For Crispina’s Crimsons Creative Challenge #61

 

 

 

The Key

Photo Credit: Sue Vincent

 

Practically everyone but the real-estate agent had been against him purchasing the place.

“That heap of rot is a death trap,” his friend Tomas had said.

“It is haunted,” Fran had shuddered. “You’ll get murdered in your sleep and become another ghost, just like them.”

Others hadn’t been much subtler:

“The place is a wreck!”

“This monster will eat up all your money and spit you out broke and homeless.”

“Are you out of your effing mind?”

“Gosh, Dude, you need a shrink!”

To be fair, the last two statements were probably true. … Not that this stopped him from finding ways to manage all these years without a shrink. Not that there weren’t times during the first year in the house, when the old thing seemed intent on falling about his ears and his bank account skied a Black Diamond toward zero, when he didn’t wonder whether his mental health was sliding south just as precipitously.

But he’d held on to his bootstraps and soldiered on. In part to not lose face but mostly because he had indeed sank so much of his limited assets into the house that there was no way out but through. He gave up his rental apartment in town and erected a tent in the middle of the mansion’s living room where the roof leaked the least. He uncovered the well and hauled out buckets of muck before clean water once more found purchase. He cleared paths through the overgrown hedges and the man-height weeds that overtook what had been a lawn around the house. He scraped moss and mold off of stone walls. He evicted pigeons, rats, squirrels, countless spiders, and a skunk that made sure her discontent lingered. He discovered woodwork under paint, a carved gate under briars, a clubfoot tub under rubble, and a door to a hidden passageway behind a rotting cabinet.

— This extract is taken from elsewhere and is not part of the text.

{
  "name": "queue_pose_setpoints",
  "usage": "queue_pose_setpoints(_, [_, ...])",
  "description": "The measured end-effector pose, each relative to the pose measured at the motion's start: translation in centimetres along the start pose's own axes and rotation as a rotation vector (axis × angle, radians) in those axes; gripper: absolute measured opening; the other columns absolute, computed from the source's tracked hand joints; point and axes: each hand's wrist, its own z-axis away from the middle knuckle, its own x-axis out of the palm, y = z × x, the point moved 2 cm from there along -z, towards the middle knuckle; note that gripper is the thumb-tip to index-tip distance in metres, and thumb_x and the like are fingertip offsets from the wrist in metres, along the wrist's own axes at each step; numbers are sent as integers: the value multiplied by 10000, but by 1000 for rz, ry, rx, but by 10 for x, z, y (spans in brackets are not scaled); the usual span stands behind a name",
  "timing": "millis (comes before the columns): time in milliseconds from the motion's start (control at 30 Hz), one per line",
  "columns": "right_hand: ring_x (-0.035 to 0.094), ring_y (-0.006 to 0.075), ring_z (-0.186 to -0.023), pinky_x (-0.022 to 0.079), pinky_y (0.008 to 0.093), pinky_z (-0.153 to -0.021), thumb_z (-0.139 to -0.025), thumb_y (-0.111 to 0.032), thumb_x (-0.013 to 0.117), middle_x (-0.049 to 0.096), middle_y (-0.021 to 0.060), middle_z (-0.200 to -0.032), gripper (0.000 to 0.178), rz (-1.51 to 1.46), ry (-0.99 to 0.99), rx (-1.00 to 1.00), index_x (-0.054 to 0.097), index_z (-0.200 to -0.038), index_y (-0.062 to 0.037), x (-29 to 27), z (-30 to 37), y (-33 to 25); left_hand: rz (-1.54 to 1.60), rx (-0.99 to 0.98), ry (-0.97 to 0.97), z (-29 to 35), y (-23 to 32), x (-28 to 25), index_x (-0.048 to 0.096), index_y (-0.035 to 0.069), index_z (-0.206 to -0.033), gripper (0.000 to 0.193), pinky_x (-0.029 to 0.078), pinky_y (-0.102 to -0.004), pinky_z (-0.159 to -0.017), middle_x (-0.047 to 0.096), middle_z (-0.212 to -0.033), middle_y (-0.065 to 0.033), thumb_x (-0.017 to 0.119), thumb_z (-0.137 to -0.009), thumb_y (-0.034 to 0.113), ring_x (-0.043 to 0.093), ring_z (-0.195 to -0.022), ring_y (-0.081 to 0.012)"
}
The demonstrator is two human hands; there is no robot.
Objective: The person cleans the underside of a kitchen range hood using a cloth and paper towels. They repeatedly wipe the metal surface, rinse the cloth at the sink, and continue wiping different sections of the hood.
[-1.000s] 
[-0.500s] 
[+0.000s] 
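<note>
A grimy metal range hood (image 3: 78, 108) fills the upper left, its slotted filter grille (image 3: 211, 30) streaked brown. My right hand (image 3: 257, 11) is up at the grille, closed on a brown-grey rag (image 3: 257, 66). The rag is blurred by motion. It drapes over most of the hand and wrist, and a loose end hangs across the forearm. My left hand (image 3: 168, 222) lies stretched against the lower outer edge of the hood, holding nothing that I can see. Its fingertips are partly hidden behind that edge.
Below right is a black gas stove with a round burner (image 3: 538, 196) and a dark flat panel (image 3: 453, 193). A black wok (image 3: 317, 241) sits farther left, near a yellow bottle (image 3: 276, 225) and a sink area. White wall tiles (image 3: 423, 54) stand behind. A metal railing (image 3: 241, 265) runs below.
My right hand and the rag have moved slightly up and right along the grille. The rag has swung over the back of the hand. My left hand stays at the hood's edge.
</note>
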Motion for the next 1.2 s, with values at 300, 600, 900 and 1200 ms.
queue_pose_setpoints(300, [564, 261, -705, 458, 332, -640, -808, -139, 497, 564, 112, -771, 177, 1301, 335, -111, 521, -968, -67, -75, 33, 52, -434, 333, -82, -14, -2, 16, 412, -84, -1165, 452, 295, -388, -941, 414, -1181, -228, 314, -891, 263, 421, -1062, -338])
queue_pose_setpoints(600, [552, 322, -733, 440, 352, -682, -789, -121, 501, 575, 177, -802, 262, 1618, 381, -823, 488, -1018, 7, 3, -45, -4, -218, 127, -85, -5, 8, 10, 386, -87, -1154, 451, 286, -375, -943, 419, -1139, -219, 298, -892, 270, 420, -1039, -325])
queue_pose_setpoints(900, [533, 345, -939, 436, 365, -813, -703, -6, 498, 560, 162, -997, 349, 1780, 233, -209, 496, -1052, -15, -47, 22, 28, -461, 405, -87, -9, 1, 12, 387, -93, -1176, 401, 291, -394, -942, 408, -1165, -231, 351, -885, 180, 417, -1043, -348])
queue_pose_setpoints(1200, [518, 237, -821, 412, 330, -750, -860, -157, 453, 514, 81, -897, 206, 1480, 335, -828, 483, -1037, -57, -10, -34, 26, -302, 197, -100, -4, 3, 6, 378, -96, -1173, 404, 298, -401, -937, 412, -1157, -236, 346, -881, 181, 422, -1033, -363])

Here and there a friend would agree to help with this or that, and twice he’d hired someone with engine-muscle to lug out things that needed more than human-power. But most his friends couldn’t help (and some refused to ‘enable’ what they declared an insanity), and hiring anyone ate big bites out of a budget that wasn’t hefty to begin with. So he buckled down and did much of the work himself, making small but steady dents in a mountain he did not think would ever yield to order. The list of things left to do only kept growing: parts of the roof needed repair, the kitchen floor needed replacing, the electric lines were too ancient to hold power, the pipes leaked, and the sewers were more roots than flow. The work was Sisyphean.

And still … between moments of sheer desolation and utter despair, he realized that he was actually sleeping soundly for the first time in his life. A smile would sneak onto his lips as he sanded this or patched up that or cleared another mess of spider webs or thickets. He hummed an ear-worm for a whole weekend and no one shushed him for not being able to carry a tune.

It was as if he’d accepted the house and its flaws, and the house in return had accepted him. He felt happy. He felt at home.

The realization stunned him.

Though he wouldn’t have been able to articulate it at the time, he came to understand that the reason he had been drawn to purchasing a run-down estate with overgrown grounds in the middle of a god-forsaken forest, was in part because of memories of another building surrounded by a tall stone fence: the “Home” that never truly was one and yet had been the only model he’d had.

He’d accumulated more moments of abject misery in the “Home” than he ever wanted to recall. Countless nights yearning to be old enough to leave … even as he’d feared the day he would be made to do so.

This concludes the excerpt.